Within the listing below, how many lines hold the string "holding"? Only the number should be given.

RECORD SET:
:::::

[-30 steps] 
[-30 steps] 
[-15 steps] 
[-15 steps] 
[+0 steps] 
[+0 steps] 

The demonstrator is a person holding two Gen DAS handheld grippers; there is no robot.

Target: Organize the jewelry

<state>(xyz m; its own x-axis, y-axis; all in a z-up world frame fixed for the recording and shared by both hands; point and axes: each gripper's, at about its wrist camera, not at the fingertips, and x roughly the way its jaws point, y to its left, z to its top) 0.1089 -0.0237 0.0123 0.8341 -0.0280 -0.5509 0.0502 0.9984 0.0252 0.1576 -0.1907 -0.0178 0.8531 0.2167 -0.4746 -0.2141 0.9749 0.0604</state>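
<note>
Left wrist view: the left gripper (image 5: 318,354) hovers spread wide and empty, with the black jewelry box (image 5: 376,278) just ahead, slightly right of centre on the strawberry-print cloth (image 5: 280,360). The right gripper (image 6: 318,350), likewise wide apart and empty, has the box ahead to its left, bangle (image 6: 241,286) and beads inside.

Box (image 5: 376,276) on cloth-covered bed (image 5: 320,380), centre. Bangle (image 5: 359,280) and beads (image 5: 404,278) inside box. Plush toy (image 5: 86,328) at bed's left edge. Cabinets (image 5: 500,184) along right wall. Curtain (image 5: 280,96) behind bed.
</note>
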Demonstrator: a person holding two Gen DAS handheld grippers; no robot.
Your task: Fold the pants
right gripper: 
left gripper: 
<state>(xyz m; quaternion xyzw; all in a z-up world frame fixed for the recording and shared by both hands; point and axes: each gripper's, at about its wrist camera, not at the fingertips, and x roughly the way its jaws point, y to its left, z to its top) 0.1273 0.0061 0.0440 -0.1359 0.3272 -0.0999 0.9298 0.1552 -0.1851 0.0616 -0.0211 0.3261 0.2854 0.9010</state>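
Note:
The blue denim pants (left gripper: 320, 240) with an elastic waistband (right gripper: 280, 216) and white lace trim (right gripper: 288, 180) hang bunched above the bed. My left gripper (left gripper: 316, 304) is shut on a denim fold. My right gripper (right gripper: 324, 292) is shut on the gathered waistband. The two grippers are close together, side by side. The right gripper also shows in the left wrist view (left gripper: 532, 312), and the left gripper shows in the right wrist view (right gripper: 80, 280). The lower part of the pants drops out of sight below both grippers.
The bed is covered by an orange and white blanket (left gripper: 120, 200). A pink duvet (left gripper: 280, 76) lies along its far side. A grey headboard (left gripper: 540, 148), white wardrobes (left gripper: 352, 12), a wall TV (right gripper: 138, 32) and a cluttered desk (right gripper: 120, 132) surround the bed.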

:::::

ANSWER TO THIS PROBLEM:
2